### PROMPT
Scan the records beneath this line for the line holding "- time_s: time" and the line holding "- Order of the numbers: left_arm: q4", then transcribe exactly those two and all lines between.

(DATA RECORDS)

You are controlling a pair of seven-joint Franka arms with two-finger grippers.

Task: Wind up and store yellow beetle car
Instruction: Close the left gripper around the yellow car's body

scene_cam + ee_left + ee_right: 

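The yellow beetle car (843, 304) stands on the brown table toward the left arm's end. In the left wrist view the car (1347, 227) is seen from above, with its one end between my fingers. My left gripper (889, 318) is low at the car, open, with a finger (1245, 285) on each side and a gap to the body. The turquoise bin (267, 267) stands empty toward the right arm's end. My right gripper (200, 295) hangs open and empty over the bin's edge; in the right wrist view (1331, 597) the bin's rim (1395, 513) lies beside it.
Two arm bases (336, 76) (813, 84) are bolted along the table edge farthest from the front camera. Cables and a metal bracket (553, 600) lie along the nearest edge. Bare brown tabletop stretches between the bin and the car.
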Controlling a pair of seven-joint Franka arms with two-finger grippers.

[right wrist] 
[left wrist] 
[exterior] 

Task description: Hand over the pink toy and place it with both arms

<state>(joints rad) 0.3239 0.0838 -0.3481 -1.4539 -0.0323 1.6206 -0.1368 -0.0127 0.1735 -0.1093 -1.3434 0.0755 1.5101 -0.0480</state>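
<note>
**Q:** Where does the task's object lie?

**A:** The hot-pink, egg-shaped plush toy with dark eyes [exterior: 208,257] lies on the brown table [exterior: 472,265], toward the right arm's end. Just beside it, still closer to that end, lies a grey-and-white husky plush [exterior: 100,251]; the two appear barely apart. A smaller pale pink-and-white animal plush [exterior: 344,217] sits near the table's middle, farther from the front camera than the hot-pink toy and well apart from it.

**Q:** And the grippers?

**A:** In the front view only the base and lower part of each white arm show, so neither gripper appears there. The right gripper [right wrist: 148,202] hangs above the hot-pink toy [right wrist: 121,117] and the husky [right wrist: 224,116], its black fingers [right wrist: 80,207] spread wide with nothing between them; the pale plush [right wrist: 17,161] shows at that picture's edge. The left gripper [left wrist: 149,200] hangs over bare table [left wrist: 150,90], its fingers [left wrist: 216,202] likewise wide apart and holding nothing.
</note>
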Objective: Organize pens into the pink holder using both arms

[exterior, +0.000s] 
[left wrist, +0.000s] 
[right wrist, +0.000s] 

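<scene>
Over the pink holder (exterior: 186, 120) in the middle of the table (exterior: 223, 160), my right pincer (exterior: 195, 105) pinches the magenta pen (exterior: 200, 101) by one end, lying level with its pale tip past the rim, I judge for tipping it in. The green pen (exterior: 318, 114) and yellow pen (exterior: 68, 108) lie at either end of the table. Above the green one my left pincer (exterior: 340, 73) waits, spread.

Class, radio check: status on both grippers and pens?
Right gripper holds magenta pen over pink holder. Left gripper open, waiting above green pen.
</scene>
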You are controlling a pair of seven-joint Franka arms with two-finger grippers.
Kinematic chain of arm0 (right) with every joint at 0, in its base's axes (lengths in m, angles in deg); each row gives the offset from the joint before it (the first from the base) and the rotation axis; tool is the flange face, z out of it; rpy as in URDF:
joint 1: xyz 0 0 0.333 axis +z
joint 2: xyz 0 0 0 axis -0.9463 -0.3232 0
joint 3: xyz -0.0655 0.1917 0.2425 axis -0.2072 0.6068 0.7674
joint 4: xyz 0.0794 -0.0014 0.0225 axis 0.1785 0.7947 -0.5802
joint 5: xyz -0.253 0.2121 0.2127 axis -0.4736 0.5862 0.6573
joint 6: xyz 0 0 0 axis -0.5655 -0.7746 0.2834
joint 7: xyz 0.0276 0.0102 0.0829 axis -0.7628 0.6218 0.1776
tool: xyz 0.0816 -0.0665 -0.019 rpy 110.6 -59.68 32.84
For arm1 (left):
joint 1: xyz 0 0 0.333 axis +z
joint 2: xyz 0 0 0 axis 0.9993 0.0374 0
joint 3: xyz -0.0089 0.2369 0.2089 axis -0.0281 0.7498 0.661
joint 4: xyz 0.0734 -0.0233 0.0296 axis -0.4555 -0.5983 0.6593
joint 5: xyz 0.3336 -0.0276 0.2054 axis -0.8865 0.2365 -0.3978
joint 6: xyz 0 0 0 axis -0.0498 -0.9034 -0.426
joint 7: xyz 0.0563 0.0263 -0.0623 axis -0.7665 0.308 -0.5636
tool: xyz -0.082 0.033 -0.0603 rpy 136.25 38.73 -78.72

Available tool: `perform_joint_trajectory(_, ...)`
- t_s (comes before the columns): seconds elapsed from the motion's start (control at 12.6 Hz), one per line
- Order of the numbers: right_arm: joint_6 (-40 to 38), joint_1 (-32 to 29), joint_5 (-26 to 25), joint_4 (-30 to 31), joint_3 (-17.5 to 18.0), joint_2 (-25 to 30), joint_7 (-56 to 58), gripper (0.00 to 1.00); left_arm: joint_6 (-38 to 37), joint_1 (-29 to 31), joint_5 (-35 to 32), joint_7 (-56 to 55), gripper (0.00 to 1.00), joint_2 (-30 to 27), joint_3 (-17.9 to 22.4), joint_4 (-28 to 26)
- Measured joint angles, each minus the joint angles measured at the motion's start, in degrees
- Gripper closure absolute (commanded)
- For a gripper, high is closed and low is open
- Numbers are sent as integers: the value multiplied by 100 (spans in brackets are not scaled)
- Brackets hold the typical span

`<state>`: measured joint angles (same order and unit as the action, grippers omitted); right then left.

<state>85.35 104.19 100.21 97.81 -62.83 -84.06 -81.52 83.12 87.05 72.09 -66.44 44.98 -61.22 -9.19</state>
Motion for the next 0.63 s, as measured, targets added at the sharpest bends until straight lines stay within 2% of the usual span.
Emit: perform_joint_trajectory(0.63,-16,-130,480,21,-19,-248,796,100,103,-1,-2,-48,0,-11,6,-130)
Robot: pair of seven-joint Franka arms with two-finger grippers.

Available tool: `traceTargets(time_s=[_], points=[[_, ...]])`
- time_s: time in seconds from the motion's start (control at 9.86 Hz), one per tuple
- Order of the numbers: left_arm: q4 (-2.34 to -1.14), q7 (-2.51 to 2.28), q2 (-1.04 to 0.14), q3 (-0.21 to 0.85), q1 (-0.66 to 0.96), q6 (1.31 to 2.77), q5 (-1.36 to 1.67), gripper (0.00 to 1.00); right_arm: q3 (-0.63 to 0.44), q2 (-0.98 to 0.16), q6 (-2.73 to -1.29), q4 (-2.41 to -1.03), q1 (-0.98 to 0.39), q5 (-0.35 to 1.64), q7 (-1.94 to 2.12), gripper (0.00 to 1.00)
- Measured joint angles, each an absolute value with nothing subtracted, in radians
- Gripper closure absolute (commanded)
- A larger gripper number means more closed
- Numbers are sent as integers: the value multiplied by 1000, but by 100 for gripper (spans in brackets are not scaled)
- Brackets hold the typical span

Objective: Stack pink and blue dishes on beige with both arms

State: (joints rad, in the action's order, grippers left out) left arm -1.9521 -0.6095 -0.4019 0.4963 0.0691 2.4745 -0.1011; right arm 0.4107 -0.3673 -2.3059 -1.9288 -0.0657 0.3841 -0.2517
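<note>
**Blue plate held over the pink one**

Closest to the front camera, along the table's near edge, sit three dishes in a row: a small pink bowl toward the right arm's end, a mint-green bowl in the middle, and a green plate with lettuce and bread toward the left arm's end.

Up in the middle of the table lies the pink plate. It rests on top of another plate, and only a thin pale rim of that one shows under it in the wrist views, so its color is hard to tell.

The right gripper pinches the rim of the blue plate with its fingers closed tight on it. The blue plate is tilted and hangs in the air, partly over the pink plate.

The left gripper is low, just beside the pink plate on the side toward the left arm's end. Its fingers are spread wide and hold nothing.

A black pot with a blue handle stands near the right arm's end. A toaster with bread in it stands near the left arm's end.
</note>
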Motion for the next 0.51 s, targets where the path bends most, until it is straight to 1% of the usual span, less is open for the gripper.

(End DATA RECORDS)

### TASK ANSWER
- time_s: time in seconds from the motion's start (control at 9.86 Hz), one per tuple
- Order of the numbers: left_arm: q4 (-2.34 to -1.14), q7 (-2.51 to 2.28), q2 (-1.04 to 0.14), q3 (-0.21 to 0.85), q1 (-0.66 to 0.96), q6 (1.31 to 2.77), q5 (-1.36 to 1.67), gripper (0.00 to 1.00); right_arm: q3 (-0.63 to 0.44), q2 (-0.98 to 0.16), q6 (-2.73 to -1.29), q4 (-2.41 to -1.03), q1 (-0.98 to 0.39), q5 (-0.35 to 1.64), q7 (-1.94 to 2.12), gripper (0.00 to 1.00)

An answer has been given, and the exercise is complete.